Wathen next sailed about 1850 to Port Phillip in Victoria, Australia, arriving prior to the 1851 Victorian gold rush, and explored the gold fields in the colony. This resulted in a short paper published in 1853 by the Geological Society of London, which was followed by his second book, The Golden Colony, or Victoria in 1854, which again was sparsely illustrated with some of his own sketches. Despite his lack of training as either a geologist or mining engineer, the release of the Golden Colony was perfectly timed to capitalise on the excitement of both the Australian and Californian gold rushes, and it was widely read by "arm-chair adventurers" in both England and the United States. As a consequence, he was elected in April 1855 as a fellow of the Geological Society.

He also published, beginning in 1850 in Geelong, Victoria, a quarterly magazine called the Australasian, which reprinted articles from English magazines that for the most part were not available in Australia. Dr. Theophilus Thompson, who was Wathen's brother-in-law, served as his London agent, and sent two copies of the magazine to the writer Charles Dickens for comment. Dickens politely wrote back to Thompson in a 27 June 1851 letter that though the Australasian was "a most creditable production, it would be more encouraging if the articles were honestly purchased, rather than pirated." Nonetheless, 8 volumes of the Australasian were published over two years, with a total of 600 pages.

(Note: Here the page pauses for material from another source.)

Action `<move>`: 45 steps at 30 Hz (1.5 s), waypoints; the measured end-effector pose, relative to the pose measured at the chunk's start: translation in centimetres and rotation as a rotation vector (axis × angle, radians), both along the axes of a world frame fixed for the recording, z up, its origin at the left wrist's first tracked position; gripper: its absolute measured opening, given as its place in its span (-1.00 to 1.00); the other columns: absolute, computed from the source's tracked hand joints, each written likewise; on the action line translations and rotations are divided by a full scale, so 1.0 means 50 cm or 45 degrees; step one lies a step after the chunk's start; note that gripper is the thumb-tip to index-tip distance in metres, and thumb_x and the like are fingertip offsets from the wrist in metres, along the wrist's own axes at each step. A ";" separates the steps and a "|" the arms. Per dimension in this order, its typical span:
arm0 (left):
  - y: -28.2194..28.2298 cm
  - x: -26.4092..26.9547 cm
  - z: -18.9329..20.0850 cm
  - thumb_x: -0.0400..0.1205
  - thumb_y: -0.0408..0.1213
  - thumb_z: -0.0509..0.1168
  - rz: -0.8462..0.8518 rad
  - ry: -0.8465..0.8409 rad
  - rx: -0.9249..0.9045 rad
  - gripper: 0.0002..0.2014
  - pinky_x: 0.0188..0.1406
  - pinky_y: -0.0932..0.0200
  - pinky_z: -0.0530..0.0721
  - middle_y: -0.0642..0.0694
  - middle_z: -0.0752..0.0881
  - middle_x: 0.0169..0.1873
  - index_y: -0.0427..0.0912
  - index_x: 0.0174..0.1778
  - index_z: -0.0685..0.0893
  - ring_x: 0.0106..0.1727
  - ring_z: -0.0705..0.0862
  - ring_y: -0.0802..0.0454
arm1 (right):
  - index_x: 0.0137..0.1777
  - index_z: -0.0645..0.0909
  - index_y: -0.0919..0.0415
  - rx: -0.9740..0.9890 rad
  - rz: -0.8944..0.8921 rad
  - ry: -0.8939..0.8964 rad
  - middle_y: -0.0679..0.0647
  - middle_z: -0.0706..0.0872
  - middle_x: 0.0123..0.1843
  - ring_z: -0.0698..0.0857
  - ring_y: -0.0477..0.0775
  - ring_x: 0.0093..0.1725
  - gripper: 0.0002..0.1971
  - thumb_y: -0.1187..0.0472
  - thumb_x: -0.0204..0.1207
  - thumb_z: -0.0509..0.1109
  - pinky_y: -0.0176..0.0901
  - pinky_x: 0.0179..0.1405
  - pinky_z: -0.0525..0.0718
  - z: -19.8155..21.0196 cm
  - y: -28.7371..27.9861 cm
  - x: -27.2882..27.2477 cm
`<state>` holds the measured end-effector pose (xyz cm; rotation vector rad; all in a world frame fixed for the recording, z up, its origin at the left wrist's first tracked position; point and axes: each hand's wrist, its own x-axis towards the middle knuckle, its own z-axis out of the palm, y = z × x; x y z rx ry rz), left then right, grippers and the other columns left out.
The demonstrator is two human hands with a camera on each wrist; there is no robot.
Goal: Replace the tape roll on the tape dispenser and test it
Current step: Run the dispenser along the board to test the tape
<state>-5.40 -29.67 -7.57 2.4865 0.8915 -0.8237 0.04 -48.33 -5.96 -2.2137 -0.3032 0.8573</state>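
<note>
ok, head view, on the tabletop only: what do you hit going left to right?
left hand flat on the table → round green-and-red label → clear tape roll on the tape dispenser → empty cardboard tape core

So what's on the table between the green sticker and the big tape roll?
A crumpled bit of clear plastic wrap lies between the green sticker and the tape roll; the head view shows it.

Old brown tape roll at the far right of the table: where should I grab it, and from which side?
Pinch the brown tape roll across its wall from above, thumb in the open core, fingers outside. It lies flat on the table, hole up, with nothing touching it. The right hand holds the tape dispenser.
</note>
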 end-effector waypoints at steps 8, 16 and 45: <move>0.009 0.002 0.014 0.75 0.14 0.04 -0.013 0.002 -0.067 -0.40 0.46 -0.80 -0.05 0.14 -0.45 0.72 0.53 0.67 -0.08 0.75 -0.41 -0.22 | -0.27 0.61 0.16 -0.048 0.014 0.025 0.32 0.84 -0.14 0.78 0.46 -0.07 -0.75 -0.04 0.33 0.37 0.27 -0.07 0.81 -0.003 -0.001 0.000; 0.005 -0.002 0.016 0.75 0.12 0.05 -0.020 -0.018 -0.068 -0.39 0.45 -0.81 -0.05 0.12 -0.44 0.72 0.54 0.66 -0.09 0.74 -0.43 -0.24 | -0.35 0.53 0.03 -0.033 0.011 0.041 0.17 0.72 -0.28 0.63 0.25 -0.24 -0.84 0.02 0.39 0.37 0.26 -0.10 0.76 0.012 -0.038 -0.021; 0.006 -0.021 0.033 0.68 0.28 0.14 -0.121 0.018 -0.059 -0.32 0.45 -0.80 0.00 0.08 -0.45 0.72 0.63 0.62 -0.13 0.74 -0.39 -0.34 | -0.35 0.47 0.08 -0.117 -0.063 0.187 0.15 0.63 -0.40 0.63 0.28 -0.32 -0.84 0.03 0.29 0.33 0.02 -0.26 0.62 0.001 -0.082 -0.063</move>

Wathen returned to England in 1854 to marry, and then brought his wife in 1857 to South Africa, where he acquired land near Richmond, KwaZulu-Natal, built the "Deepdene" homestead, became a sheep rancher, and raised a family. He became active in local politics and was elected in 1862 to the Natal Legislative Council (Parliament), serving until 1867, when a fall from a horse forced him to retire to England. He settled first in urban Wandsworth, Surrey, then at the small resort town of Bexhill-on-Sea, Sussex, but generally spent his winters in southern France, and in Italy, where he died 10 November 1879 in the parish of Viareggio, Lucca in Tuscany, buried there in a Protestant cemetery. Although he is generally portrayed as being in habitual poor health, and always travelling in search of warmer, healthier climates, he nonetheless survived to be almost 63 years old when he died.

==Personal life==
Wathen on 5 August 1854 married Ann Margaret Geary (b. 1821) in Clifton, a parish near Bristol, Gloucestershire. They had a daughter, Florence Emmeline Wathen (1859–1953), born in Natal, and two sons.